◆ SUPPLIED MATERIAL
= Beginning of Section =

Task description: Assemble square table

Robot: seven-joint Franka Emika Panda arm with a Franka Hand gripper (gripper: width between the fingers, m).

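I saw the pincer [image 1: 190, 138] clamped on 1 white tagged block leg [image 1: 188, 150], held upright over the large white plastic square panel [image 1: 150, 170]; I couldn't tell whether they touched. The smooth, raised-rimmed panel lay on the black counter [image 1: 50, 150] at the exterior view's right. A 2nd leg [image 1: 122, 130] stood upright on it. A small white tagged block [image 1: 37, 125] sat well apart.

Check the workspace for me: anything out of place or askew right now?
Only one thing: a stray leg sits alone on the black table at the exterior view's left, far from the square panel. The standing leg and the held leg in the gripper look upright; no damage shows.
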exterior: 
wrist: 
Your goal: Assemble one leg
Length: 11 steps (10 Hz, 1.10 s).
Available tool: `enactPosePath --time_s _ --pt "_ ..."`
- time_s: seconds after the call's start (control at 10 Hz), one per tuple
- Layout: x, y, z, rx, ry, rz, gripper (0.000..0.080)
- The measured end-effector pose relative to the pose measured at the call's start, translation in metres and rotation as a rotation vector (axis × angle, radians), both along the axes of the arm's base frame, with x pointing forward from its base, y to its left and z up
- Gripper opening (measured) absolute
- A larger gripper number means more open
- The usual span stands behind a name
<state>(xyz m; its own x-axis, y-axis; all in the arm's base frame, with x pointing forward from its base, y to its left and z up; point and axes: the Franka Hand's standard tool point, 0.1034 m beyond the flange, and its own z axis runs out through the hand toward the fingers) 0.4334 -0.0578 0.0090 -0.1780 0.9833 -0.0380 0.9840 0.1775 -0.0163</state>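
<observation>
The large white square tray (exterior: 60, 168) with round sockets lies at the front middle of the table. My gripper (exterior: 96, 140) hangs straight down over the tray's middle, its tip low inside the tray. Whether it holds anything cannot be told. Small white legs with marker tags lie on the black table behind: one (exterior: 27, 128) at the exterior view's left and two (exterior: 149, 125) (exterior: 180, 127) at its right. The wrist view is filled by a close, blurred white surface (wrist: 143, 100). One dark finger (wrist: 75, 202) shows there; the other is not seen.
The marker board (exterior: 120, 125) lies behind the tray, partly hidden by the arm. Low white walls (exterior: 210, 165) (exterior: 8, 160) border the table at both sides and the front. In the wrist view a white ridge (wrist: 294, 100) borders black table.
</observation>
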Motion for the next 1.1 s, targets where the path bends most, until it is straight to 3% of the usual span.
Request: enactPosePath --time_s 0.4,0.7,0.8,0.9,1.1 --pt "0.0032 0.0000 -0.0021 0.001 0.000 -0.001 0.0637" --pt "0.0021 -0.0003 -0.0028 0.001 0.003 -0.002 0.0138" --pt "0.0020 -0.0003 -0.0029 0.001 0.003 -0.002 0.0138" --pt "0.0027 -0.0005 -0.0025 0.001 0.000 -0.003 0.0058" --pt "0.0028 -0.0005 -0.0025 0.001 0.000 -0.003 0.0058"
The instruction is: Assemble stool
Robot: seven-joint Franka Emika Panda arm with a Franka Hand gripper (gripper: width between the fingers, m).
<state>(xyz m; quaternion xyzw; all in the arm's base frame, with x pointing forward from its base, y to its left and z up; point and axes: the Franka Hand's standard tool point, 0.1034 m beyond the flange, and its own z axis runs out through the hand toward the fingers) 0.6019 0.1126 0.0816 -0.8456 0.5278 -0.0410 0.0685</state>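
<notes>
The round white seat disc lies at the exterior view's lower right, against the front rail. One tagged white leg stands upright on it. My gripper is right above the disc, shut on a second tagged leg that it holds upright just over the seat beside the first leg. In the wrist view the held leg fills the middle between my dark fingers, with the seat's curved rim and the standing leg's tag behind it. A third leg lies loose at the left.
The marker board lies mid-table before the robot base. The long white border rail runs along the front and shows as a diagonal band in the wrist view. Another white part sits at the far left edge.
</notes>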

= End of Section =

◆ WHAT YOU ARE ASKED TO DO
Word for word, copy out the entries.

◆ ANSWER FOR THE TASK
Task description: Assemble square table

Robot: seven-joint Franka Emika Panda arm with a Franka Hand gripper (gripper: width between the fingers, m).

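I saw the pincer [image 1: 190, 138] clamped on 1 white tagged block leg [image 1: 188, 150], held upright over the large white plastic square panel [image 1: 150, 170]; I couldn't tell whether they touched. The smooth, raised-rimmed panel lay on the black counter [image 1: 50, 150] at the exterior view's right. A 2nd leg [image 1: 122, 130] stood upright on it. A small white tagged block [image 1: 37, 125] sat well apart.

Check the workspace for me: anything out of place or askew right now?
Only one thing: a stray leg sits alone on the black table at the exterior view's left, far from the square panel. The standing leg and the held leg in the gripper look upright; no damage shows.
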exterior: 
wrist: 
Your goal: Assemble one leg
Length: 11 steps (10 Hz, 1.10 s).
Available tool: `enactPosePath --time_s _ --pt "_ ..."`
- time_s: seconds after the call's start (control at 10 Hz), one per tuple
- Layout: x, y, z, rx, ry, rz, gripper (0.000..0.080)
- The measured end-effector pose relative to the pose measured at the call's start, translation in metres and rotation as a rotation vector (axis × angle, radians), both along the axes of the arm's base frame, with x pointing forward from its base, y to its left and z up
- Gripper opening (measured) absolute
- A larger gripper number means more open
- The usual span stands behind a name
<state>(xyz m; its own x-axis, y-axis; all in the arm's base frame, with x pointing forward from its base, y to its left and z up; point and axes: the Franka Hand's standard tool point, 0.1034 m beyond the flange, and its own z axis runs out through the hand toward the fingers) 0.4334 -0.0578 0.0090 -0.1780 0.9833 -0.0380 0.9840 0.1775 -0.0163</state>
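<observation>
The large white square tray (exterior: 60, 168) with round sockets lies at the front middle of the table. My gripper (exterior: 96, 140) hangs straight down over the tray's middle, its tip low inside the tray. Whether it holds anything cannot be told. Small white legs with marker tags lie on the black table behind: one (exterior: 27, 128) at the exterior view's left and two (exterior: 149, 125) (exterior: 180, 127) at its right. The wrist view is filled by a close, blurred white surface (wrist: 143, 100). One dark finger (wrist: 75, 202) shows there; the other is not seen.
The marker board (exterior: 120, 125) lies behind the tray, partly hidden by the arm. Low white walls (exterior: 210, 165) (exterior: 8, 160) border the table at both sides and the front. In the wrist view a white ridge (wrist: 294, 100) borders black table.
</observation>
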Motion for the next 1.1 s, targets where the path bends most, until it is straight to 3% of the usual span.
Request: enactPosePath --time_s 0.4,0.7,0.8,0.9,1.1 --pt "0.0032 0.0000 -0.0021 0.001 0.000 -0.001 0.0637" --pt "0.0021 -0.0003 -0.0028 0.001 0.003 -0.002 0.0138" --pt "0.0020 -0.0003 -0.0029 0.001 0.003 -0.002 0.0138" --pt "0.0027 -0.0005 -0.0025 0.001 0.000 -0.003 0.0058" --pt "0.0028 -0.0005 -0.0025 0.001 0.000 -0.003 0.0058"
The instruction is: Assemble stool
Robot: seven-joint Franka Emika Panda arm with a Franka Hand gripper (gripper: width between the fingers, m).
<state>(xyz m; quaternion xyzw; all in the arm's base frame, with x pointing forward from its base, y to its left and z up; point and axes: the Franka Hand's standard tool point, 0.1034 m beyond the flange, and its own z axis runs out through the hand toward the fingers) 0.6019 0.1126 0.0816 -0.8456 0.5278 -0.0410 0.0685</state>
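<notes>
The round white seat disc lies at the exterior view's lower right, against the front rail. One tagged white leg stands upright on it. My gripper is right above the disc, shut on a second tagged leg that it holds upright just over the seat beside the first leg. In the wrist view the held leg fills the middle between my dark fingers, with the seat's curved rim and the standing leg's tag behind it. A third leg lies loose at the left.
The marker board lies mid-table before the robot base. The long white border rail runs along the front and shows as a diagonal band in the wrist view. Another white part sits at the far left edge.
</notes>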

Nothing else is needed to finish the exercise.